**Your assignment**
The data below calls for an exact copy.

►

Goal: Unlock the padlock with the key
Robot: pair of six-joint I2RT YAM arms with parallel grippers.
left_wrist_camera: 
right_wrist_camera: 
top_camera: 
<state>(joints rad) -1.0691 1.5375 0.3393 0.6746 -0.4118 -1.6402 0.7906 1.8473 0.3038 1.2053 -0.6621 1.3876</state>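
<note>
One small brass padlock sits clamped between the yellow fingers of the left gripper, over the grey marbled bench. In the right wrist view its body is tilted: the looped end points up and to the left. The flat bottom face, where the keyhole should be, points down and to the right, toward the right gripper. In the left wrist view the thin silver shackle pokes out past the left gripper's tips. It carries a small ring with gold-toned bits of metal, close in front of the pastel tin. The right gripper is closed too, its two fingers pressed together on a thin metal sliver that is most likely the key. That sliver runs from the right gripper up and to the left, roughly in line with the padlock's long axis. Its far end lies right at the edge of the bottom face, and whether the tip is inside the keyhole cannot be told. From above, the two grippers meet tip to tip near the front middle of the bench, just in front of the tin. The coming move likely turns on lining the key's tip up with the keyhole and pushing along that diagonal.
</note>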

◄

**Problem solution**
Goal: Unlock the padlock with the key
Robot: pair of six-joint I2RT YAM arms with parallel grippers.
left_wrist_camera: 
right_wrist_camera: 
top_camera: 
<state>(joints rad) -1.0691 1.5375 0.3393 0.6746 -0.4118 -1.6402 0.7906 1.8473 0.3038 1.2053 -0.6621 1.3876</state>
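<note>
One small brass padlock sits clamped between the yellow fingers of the left gripper, over the grey marbled bench. In the right wrist view its body is tilted: the looped end points up and to the left. The flat bottom face, where the keyhole should be, points down and to the right, toward the right gripper. In the left wrist view the thin silver shackle pokes out past the left gripper's tips. It carries a small ring with gold-toned bits of metal, close in front of the pastel tin. The right gripper is closed too, its two fingers pressed together on a thin metal sliver that is most likely the key. That sliver runs from the right gripper up and to the left, roughly in line with the padlock's long axis. Its far end lies right at the edge of the bottom face, and whether the tip is inside the keyhole cannot be told. From above, the two grippers meet tip to tip near the front middle of the bench, just in front of the tin. The coming move likely turns on lining the key's tip up with the keyhole and pushing along that diagonal.
</note>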

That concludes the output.